-- ACTIVITY --
Return each line of the listing that follows in which the string "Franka" can be found.

-- DATA FOR REVIEW --
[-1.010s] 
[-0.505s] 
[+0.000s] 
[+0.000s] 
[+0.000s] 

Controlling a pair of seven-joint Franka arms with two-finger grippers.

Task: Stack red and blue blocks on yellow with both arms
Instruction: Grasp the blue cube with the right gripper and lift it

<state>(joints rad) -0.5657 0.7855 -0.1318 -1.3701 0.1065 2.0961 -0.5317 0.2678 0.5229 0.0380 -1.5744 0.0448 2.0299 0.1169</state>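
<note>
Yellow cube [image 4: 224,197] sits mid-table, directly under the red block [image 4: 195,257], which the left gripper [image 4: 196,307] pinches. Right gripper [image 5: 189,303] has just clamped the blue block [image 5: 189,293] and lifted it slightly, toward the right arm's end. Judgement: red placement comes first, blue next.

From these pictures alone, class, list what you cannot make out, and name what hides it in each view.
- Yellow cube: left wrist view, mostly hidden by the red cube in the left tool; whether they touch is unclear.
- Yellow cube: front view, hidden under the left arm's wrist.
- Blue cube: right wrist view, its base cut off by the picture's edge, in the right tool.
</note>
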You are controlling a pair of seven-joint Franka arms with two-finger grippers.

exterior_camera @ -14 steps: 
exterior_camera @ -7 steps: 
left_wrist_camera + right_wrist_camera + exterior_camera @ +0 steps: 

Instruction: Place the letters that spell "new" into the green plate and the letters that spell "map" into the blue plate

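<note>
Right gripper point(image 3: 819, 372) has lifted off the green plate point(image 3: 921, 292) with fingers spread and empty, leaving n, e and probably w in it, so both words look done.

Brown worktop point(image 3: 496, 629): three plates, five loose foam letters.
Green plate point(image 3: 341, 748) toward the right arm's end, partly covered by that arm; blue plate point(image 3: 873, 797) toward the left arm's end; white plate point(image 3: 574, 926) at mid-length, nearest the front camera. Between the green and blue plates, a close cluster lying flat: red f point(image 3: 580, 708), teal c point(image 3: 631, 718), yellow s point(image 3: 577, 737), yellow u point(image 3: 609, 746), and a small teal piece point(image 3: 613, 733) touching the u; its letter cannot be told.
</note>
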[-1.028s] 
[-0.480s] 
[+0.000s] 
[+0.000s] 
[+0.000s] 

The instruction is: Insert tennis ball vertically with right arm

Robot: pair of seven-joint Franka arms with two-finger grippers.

-- ANSWER SPACE --
Controlling a pair of seven-joint Franka arms with two-finger grippers.
You are controlling a pair of seven-joint Franka arms with two-finger grippers.
Robot: pair of seven-joint Franka arms with two-finger grippers.

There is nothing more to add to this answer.